(Stored data)

»»

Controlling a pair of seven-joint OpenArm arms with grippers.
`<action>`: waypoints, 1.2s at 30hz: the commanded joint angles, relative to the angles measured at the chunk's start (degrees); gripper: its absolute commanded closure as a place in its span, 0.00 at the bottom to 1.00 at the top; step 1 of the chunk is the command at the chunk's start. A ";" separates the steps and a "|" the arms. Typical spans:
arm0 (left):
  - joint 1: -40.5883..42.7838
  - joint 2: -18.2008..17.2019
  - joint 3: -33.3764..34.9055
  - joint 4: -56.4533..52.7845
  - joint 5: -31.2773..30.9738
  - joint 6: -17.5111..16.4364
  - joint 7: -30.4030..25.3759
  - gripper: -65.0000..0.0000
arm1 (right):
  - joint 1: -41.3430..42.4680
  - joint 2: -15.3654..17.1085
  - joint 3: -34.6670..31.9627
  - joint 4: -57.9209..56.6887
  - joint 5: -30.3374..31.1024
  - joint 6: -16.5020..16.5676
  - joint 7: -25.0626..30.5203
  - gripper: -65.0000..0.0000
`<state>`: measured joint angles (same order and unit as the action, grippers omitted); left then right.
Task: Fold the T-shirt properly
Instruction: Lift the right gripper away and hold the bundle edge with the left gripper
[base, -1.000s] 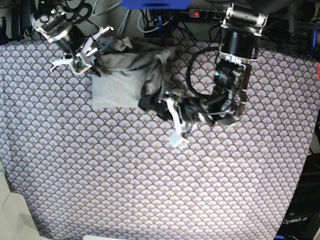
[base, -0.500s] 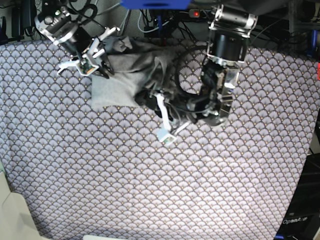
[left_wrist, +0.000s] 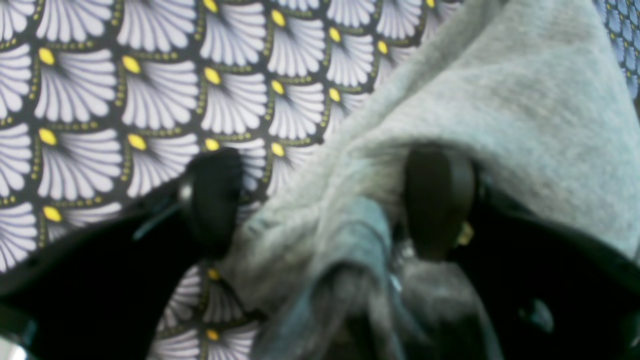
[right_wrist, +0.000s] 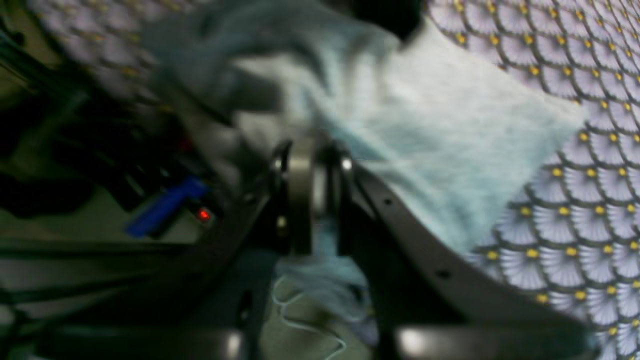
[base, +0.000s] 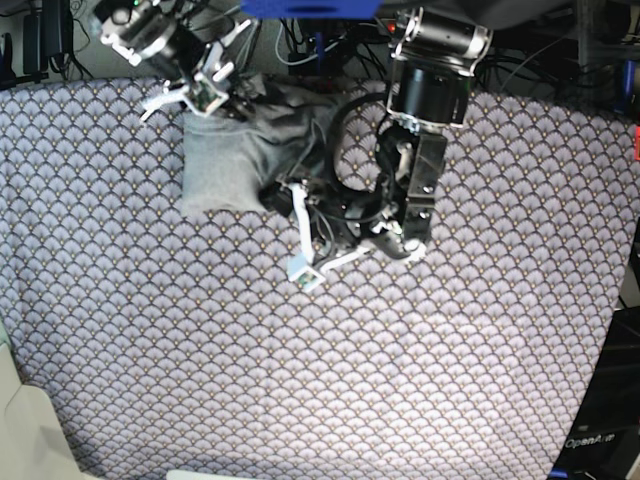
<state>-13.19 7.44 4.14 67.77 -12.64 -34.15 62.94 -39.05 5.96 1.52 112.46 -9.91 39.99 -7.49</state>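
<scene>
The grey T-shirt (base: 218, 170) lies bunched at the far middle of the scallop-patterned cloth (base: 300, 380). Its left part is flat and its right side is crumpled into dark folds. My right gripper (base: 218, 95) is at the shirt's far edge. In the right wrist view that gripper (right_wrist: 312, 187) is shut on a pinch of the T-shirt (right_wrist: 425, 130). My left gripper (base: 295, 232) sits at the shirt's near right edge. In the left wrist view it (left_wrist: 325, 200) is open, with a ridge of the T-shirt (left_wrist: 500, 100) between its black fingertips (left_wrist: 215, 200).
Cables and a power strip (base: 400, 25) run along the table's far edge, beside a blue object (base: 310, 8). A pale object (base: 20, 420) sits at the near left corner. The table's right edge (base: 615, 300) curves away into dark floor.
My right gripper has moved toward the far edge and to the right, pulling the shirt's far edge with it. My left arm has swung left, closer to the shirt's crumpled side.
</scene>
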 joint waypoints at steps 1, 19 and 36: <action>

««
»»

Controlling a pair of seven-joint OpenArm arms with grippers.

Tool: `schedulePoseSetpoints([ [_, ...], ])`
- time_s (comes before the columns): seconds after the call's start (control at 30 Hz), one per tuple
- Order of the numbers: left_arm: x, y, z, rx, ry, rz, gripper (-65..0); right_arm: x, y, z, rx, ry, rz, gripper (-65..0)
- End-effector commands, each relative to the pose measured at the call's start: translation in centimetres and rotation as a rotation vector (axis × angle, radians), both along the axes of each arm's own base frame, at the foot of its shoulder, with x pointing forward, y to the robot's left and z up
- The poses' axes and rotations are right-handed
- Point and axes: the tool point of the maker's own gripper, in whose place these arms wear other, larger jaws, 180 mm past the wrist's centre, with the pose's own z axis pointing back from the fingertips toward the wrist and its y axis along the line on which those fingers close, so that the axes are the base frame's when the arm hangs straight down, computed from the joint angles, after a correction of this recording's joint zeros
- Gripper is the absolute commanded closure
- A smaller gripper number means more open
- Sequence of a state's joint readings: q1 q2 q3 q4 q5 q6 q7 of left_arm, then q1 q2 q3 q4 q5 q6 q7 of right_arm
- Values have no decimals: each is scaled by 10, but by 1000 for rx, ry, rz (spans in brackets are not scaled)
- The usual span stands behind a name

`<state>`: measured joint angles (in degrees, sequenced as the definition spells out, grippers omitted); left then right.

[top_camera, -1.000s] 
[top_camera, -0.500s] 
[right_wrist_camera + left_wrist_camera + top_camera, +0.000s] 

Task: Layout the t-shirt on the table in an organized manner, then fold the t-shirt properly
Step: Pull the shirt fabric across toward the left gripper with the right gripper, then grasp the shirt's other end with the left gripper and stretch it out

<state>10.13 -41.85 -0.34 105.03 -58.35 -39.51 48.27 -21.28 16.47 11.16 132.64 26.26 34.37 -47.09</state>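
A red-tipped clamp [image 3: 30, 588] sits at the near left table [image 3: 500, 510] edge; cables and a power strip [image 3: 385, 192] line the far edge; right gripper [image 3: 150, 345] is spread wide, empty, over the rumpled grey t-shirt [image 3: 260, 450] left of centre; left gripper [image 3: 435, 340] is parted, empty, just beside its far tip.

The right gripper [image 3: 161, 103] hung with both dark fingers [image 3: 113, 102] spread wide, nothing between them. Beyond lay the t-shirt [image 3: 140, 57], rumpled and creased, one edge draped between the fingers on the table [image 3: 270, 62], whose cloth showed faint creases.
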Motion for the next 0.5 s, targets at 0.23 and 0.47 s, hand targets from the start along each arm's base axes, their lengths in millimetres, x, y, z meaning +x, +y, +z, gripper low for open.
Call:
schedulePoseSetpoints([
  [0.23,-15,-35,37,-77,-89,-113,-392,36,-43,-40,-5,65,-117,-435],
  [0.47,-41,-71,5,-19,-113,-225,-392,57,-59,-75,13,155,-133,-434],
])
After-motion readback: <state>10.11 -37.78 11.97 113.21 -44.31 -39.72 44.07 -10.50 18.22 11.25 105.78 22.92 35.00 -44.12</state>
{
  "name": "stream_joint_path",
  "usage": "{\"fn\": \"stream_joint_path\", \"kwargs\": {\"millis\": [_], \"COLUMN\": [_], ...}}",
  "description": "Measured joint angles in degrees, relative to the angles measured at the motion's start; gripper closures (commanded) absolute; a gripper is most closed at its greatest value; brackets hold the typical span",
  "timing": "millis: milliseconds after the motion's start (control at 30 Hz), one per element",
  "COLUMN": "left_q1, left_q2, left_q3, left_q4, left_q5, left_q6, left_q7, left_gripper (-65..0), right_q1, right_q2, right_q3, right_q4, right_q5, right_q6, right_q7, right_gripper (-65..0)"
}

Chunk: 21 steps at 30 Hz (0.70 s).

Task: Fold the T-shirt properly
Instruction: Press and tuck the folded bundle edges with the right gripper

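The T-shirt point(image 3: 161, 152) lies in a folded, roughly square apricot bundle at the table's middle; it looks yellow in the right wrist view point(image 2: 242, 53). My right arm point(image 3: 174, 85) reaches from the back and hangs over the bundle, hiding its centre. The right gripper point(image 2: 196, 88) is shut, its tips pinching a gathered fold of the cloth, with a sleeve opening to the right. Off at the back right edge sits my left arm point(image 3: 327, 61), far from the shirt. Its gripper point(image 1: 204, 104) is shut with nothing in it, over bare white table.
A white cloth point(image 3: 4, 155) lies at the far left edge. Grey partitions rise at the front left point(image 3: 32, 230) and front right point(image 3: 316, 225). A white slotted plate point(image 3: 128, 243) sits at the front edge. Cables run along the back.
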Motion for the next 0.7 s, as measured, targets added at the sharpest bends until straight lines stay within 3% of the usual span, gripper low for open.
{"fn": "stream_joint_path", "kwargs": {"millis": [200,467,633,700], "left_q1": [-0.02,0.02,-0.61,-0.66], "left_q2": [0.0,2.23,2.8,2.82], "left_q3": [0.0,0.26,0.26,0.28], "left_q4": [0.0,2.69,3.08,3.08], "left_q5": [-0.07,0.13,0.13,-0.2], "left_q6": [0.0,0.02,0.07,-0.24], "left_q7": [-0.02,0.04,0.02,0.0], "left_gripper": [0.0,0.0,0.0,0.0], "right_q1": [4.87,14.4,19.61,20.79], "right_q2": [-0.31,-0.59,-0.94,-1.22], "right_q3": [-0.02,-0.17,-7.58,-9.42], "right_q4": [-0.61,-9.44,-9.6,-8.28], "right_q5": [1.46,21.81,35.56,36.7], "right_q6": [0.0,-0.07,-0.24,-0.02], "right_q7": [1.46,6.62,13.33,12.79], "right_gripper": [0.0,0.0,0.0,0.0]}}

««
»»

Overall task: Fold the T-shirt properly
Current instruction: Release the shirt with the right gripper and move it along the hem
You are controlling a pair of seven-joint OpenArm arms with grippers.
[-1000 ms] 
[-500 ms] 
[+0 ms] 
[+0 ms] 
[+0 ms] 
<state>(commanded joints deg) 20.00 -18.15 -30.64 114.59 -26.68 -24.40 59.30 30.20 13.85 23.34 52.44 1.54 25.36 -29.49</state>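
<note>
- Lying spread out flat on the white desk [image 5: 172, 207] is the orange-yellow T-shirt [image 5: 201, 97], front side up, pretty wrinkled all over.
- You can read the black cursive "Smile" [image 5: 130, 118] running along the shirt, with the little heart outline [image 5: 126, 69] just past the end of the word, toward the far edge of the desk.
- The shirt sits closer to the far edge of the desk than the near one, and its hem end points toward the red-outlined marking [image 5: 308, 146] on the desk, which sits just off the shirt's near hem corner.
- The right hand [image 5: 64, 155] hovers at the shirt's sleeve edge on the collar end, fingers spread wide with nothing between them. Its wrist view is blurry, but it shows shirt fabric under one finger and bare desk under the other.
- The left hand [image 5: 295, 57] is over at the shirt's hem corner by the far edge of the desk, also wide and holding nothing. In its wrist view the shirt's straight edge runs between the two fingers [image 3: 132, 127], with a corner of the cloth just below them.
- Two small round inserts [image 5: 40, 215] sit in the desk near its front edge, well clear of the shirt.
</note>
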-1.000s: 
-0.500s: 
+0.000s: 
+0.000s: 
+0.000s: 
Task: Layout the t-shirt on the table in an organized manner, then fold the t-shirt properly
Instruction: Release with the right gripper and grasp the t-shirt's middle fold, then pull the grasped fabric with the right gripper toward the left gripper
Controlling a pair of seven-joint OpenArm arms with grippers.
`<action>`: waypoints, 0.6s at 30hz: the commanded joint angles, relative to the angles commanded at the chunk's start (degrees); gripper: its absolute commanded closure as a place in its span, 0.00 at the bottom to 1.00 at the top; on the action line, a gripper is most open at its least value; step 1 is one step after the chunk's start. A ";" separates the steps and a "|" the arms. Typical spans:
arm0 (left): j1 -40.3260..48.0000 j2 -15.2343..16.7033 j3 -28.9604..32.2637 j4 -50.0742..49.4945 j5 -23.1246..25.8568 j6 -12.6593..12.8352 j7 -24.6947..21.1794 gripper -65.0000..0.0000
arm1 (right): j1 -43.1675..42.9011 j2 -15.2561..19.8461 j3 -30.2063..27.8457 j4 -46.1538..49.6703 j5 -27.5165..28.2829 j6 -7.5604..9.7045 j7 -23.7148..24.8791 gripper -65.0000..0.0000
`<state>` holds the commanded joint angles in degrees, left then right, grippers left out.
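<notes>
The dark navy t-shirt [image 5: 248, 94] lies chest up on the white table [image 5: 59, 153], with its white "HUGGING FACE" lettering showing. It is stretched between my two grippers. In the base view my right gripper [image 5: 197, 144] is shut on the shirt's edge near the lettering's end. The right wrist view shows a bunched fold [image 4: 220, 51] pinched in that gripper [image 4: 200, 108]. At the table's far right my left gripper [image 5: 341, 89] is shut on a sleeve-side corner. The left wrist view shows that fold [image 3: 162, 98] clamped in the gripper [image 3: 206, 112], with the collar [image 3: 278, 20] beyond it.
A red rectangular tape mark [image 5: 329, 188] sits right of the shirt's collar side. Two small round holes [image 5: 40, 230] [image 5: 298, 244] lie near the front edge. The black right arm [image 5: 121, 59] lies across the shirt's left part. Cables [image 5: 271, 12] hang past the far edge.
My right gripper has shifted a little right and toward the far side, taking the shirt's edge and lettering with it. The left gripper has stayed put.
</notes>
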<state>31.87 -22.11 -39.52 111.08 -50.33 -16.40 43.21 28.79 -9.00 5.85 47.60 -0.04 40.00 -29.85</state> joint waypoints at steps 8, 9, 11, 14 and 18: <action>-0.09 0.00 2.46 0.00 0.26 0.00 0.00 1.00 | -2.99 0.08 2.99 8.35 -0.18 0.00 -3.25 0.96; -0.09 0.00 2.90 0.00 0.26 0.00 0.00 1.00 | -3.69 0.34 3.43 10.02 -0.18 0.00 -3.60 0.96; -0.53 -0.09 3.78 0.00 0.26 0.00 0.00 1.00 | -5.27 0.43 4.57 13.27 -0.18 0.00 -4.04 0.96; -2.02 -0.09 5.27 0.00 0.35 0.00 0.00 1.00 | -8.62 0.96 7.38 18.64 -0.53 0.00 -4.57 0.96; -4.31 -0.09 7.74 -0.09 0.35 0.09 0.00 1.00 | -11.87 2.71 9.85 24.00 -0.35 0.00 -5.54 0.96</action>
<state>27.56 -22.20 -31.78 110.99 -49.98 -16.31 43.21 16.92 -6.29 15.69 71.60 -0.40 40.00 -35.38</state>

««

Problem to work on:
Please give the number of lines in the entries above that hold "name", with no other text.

Response:
2